27. 30 October 2001 (Shakespeare on TV; oxymoron; Madariaga; RAF interview)

Dear John,

 

   Thanks for yours. You certainly get around (in yer tea 'alf­'our, as we Cockneys tend to say, if not stopped) despite what seems to be a move from Wrexham Road to Llanfair Road. Personally, I suspect a landslip.

   It seems that Shakespeare studies are flourishing - a fact surely due in no small measure to your own involvement. But, perhaps independently, he's also everywhere on TV; I can hardly switch my set on without hearing David Starkey carrying on about Elizabeth, or the so-called house detectives spinning theories of how Romeo and Juliet may have (or alternatively may not have) been composed in the garden of the actual house being detected. That play is a topic I'm working on at the moment, mainly in an effort to show that the 1597 text is not, repeat not, a 'memorial reconstruction' of the allegedly pre-existing 1599 version. But both are notable for (among other things) their use of oxymoron. Perhaps someone (John Florio?) told Shakespeare about this curious Latin fixation, also found in Spanish and Italian song sources translated by Heyse or Geibel and set by Schumann and Wolf. Anyhow, both those TV programmes mentioned the third (I hope that's right) Earl of Southampton, who is rightly if rarely remembered in such contexts.

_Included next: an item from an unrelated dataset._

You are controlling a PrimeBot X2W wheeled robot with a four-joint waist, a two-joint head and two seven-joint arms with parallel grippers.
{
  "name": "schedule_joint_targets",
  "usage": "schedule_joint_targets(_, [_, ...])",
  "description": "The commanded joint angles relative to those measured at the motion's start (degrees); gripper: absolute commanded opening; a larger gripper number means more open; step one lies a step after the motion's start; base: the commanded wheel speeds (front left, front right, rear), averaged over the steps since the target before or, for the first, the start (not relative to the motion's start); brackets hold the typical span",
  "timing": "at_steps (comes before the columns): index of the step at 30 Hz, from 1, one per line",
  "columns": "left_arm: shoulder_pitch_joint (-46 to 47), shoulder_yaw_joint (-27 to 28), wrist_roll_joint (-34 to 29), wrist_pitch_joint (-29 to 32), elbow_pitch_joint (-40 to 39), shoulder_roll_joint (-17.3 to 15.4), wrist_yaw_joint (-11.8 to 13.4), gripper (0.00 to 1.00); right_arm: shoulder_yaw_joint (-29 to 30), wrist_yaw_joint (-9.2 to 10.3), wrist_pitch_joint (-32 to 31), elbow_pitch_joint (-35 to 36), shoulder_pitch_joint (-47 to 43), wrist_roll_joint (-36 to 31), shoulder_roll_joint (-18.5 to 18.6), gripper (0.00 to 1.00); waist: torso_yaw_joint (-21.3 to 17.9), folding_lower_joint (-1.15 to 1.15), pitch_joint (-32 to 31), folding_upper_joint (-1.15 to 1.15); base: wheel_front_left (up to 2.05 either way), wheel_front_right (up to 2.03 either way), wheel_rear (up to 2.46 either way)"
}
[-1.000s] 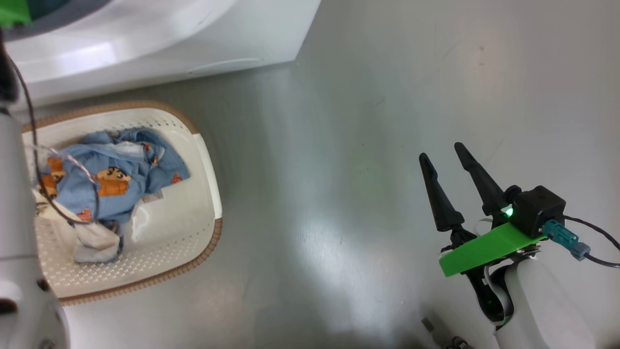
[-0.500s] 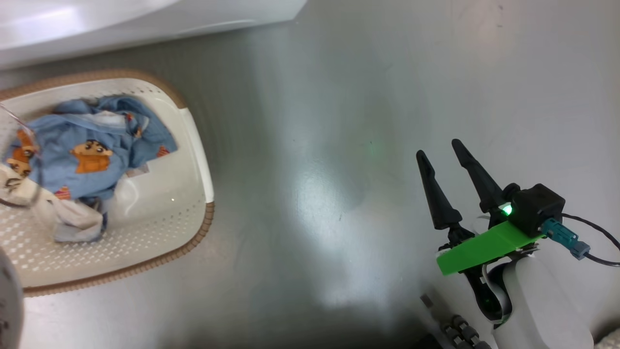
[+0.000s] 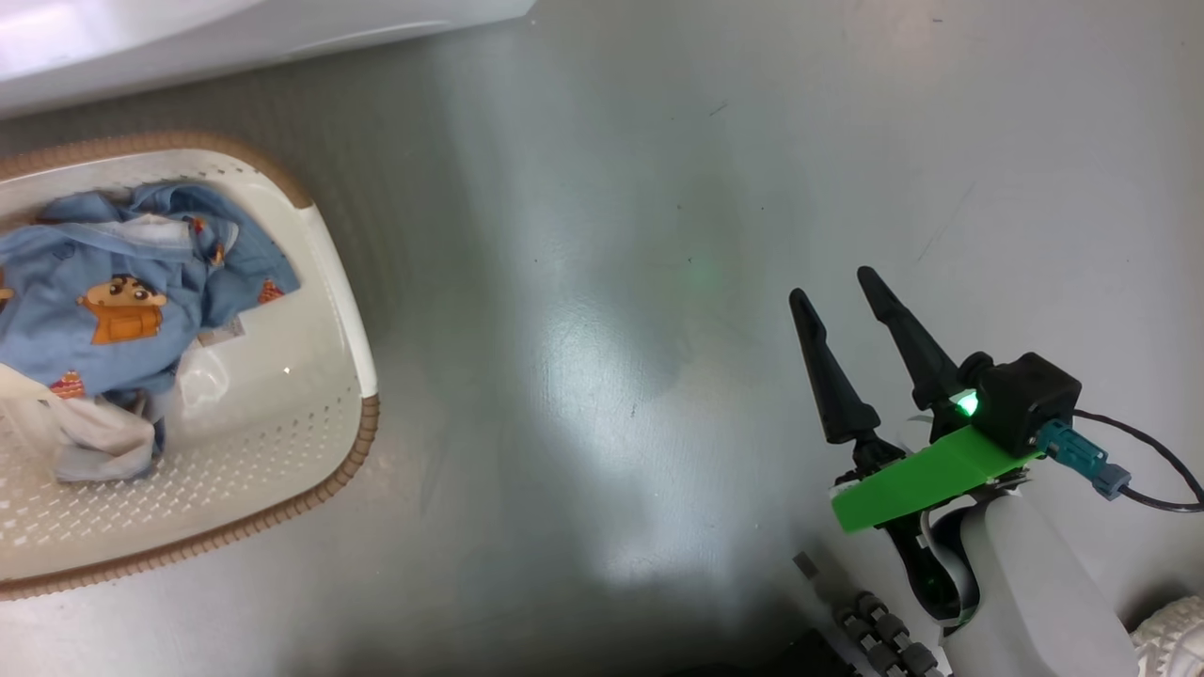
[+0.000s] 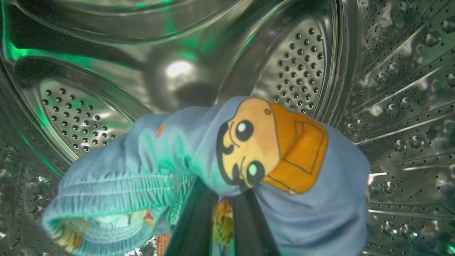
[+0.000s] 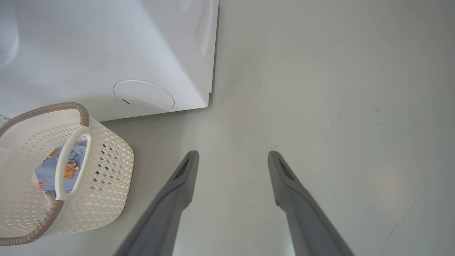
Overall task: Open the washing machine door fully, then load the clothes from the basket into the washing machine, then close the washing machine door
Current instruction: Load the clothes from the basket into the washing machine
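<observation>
Inside, the left gripper point(image 4: 223, 209) reaches into the washing machine's steel drum point(image 4: 302, 53), its jaws pinched almost together on a blue garment point(image 4: 320, 213) printed with an orange-brown cartoon bear. The cloth drapes over the jaws and hides their tips, and the drum's perforated wall shows behind and around it. Outside, over the grey floor point(image 3: 611, 282), the right gripper point(image 3: 832, 288) hovers with its jaws spread wide and nothing between them, well apart from the basket point(image 3: 350, 310). That basket stands on the floor just in front of the white washing machine point(image 5: 106, 53), near its round filter cap point(image 5: 144, 95). It holds the rest of the clothes point(image 3: 122, 291): a crumpled light blue piece with bear prints, and a cream-white cloth point(image 3: 94, 437) touching it on the side nearer the robot. In the right wrist view the blue fabric shows through the basket's side handle point(image 5: 73, 161).
</observation>
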State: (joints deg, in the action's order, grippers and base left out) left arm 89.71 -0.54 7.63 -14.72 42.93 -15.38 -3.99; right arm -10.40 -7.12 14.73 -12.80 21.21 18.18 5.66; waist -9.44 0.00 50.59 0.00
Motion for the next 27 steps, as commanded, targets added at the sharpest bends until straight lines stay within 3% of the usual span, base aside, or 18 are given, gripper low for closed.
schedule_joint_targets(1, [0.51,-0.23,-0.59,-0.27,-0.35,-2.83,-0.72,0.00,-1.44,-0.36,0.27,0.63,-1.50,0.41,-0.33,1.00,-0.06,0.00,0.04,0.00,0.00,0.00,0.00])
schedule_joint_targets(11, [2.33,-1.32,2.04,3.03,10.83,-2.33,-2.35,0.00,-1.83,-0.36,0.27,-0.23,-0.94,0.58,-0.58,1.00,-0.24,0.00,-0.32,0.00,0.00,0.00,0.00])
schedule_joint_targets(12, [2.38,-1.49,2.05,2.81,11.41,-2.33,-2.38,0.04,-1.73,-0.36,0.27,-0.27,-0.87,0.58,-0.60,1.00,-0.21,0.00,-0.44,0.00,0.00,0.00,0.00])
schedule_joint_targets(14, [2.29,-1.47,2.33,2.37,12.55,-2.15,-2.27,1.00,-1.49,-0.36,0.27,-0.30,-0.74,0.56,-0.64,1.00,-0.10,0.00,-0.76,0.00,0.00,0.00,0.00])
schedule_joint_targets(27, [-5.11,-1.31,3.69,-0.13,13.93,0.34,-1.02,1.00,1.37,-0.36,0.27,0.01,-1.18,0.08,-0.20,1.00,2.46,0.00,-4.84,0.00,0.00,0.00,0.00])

   I see that you've become so well-known, not to say kenspeckled, as a Shakespeare scholar that you've received the attentions of that celebrated nutter from Brighton, who spent some time trying to persuade my dear friend Hayat Matthews (author of a great book on Bacon and daughter of Salvador de Madariaga, who translated Hamlet into Spanish) that Cervantes was 'really' a pen-name of Shakespeare [or was it Bacon?], the true writer of Don Quixote.

   I'm glad to see that someone (apart from the two Davids Hume and Stove, Scottish and Australian respectively, and, more modestly, me) is speaking up in favour of induction. I'll see what light the London Library can shed on J. P.DeCourcy Day and his works.

   If it was you who couldn't speak English until you were eight. may I say that you've more than made up for this small defect (if that's the right way of describing it) by making such great strides since then?

   Funny you should mention volunteering to be a machine-gunner. I've done exactly that, but I was rather dissuaded by Bernard Shore, a distinguished viola-player who was employed as an interviewer-recruiter by the RAF in about 1943, when I saw myself as a tail-end Charlie. We talked about music, and I happened to mention that I tried to play the runs in the last movement of the Waldstein properly fingered and not glissando. I  rather fancied myself as a pianist in those days, as one does at seventeen; the discovery that I wasn't destined to be world-class in that field was one of my earliest (if not keenest) disappointments. Being rejected for air-crew was another. But I learned later that the average life-span of a RAF gunner was about a fortnight from the completion of training, and thereupon became somewhat reconciled to the quieter (and longer) existence of an Army cryptanalyst.

   It's bit late for me to model myself on William; but he's always looked a likely lad to me. So, in his very different way, does James. It was Robert Benchley, wasn't it, who said that fatherhood or its equivalent entitled one to receive the order of the pater dolorosus, the bearer of which insignia was thereby qualified to solicit alms on the cathedral steps? The juniors concerned have this extraordinary ability to be an enduring cause of concern to their seniors; I have no words of comfort for you or Denise. Did I tell you, by the way, that our younger son just happened to be in New York on 11 September last, and was able to watch, from his hotel window, the fall of the second tower?

   Back to Shakespeare, who I dare say enjoyed London and the Blackfriars address. And the best of good fortune to your own work in these vineyards. Why not Edwin Mellen as well as the London nine? They're great publishers, I reckon, who are about to bring out a new edition of Thomas of Woodstock c. 1590.